|Review by NiteWalker||posted 830 days ago||3757 views||2 times favorited||4 comments|
This detail gun is absolutely fantastic.
After doing much research online pairing my compressor (Makita MAC2400) with an hvlp gun for spraying the finishes I use, I came to the conclusion that I’d be best served with a “touch-up” gun (also known as a “mini” or “detail” gun). I originally wanted an Asturo or Qualspray from Homestead Finishing, but the price was pretty high and I needed something to hold me over while I saved some cash for the more expensive guns. I ran across the Tool Force A-C2 doing an amazon search and was very pleased with the reviews here, and more importantly, the price. Under $20 for a detail gun with all positive reviews? Sign me up for one!
The gun arrived in a very small box; at first I thought something was missing, but packed neatly in the box was everything pictured on the product page. Not included is an in line air/oil filter, so I bought one from amazon as well (SG Tool Aid 99000 Filter Separator). Also not included was a mini regulator, but I just adjust the pressure at the compressor, so I didn’t need one of these. After cleaning the gun with mineral spirits and ran some denatured alcohol through it. I was now ready for testing. I use cardboard panels hung on a nail for testing. The finish I used for testing was Zinsser SealCoat (a 2lb. cut of dewaxed shellac). I used this for testing because I use it on pretty much every project I finish in my shop except for those that I paint. I set the pressure at the compressor to 45 psi and then fiddled with the fan pattern, gun pressure and fluid delivery until I arrived at a spray pattern I was pleased with. It didn’t take much; a few seconds of adjustment and test sprays on the cardboard and I had the pattern I was looking for: even coverage with no runs or drips. A lot of this has to do with technique as well; I highly recommend Jeff Jewitt’s Spray Finishing Made Simple book and DVD set. It goes through everything a new to spray equipment user (like me) would need to spray various finishes with great results.
In use the gun preforms flawlessly. I’ve used the above mentioned SealCoat as well as Crystalac water borne finishes and am extremely pleased with the results. I haven’t sprayed paint with the gun yet (for that I’ve been using rattle cans), so I can only comment on the experience of those two products. It doesn’t take much to get a desirable spray pattern with the SealCoat; since it’s a sealer coat and gets sanded anyway, I don’t have to be as picky with the spray pattern. I do aim for minimal runs or drips though, as I’d have to apply some extra effort to sand those out.

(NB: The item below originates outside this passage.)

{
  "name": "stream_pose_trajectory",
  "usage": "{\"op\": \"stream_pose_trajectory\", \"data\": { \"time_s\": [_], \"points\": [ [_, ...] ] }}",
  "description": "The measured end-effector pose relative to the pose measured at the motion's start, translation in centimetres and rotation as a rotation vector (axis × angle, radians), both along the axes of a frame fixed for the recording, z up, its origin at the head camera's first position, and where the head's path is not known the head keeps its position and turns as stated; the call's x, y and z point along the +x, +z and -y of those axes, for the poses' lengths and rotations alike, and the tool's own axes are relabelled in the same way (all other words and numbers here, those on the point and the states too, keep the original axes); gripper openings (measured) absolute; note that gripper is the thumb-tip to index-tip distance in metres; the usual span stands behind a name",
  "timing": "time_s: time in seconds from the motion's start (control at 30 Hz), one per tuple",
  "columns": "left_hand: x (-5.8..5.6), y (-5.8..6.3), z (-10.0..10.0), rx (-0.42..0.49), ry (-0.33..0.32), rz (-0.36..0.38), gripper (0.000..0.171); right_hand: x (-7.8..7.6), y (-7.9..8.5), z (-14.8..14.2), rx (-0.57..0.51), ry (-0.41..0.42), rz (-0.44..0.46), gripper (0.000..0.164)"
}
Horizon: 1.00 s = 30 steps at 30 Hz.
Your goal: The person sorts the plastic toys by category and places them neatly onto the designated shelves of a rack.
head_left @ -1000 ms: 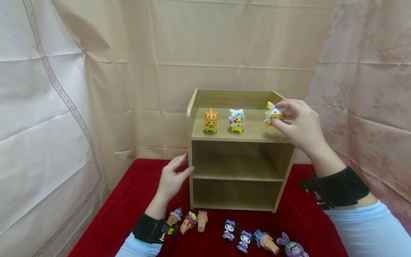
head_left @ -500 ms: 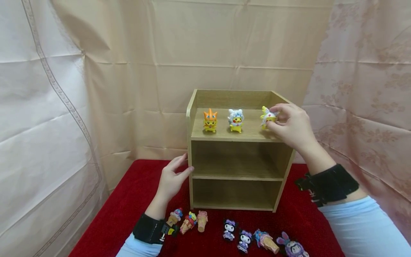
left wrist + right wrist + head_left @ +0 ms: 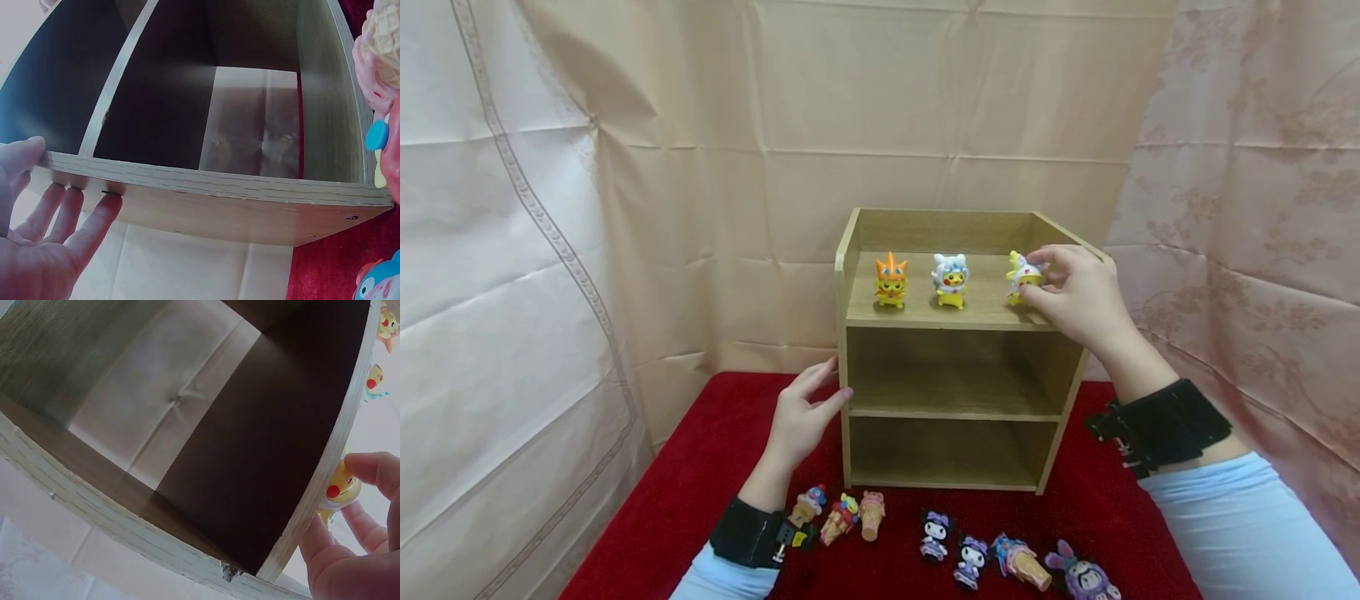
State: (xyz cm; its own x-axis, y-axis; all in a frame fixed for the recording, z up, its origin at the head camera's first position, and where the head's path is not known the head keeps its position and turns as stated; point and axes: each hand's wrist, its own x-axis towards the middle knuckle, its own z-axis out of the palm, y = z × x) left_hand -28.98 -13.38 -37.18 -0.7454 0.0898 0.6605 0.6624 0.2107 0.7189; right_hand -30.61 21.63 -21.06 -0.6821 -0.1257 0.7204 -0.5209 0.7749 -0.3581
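In the head view a three-level wooden shelf (image 3: pixel 955 325) stands on red cloth. My left hand (image 3: pixel 802 414) holds its left side panel, thumb at the front edge and fingertips against the outer face, as the left wrist view shows. On the top level, my right hand (image 3: pixel 1078 292) pinches a yellow Pikachu figurine with a white hood (image 3: pixel 1024 277) between thumb and fingers. It stands upright near the right end, its right side partly hidden. Left of it are a white-hooded Pikachu figurine (image 3: pixel 951 282) and an orange-hooded Pikachu figurine (image 3: pixel 891 282), spaced apart.
On the red cloth (image 3: pixel 685 500), ice-cream-cone figurines (image 3: pixel 872 516) lie in front of the shelf at left. Further right are two black-and-purple figurines (image 3: pixel 935 536), a cone figurine with a blue top (image 3: pixel 1022 564) and a purple rabbit-eared figurine (image 3: pixel 1084 575). Curtains (image 3: pixel 925 100) hang behind.
My right hand has moved left and slightly down with the figurine, bringing it to the top level beside the others. Over the last half second it shifts only slightly. My left hand stays put.
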Motion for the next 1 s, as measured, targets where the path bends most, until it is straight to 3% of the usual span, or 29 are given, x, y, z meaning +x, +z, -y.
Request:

For the Crystalac though (a great water borne finish; I highly recommend it), I have to be more careful with my settings at the gun. If the pressure is too high, I get orange peel; too low and I get dry spray. Once the gun settings are dialed in, it sprays great and lays down even coats (again, technique plays a big part here; I can’t move the gun too fast or slow).
My only gripe with the gun is the cup size. I wish it was a bit bigger (8 oz instead of 4 would be perfect). I manage though. I only spray small boxes and usually only have to refill the cup once for the clear coats.
One problem I had with the gun was my own fault; after disassembling the gun and cleaning it, the next time I went to use it, it was sputtering like crazy. I disassembled and cleaned it again but the problem persisted so I read through the manual and it mentioned this problem, and the cause being the fluid nozzle not being tight enough. Sure enough, I removed the air cap, used the included wrench to tighten the fluid nozzle a bit and replaced the air cap and the gun was spraying beautifully once again.
Not much else can be said about the gun.
It sprays beautifully, disassembles and cleans easily and is a pleasure to use.
I’ve even put the more expensive gun purchase on hold since this on has been serving my so greatly.
Buy with confidence, and note that you don’t need a giant compressor to run it. I imagine even a pancake compressor will have no trouble with this blue wonder of a spray gun.
I love this little gun so much I plan on giving the Tool Force A-C1 HVLP Spray Gun a try. I like that it comes with two needle sets (1.4 and 2.0mm).
-- He who dies with the most tools... dies with the emptiest wallet.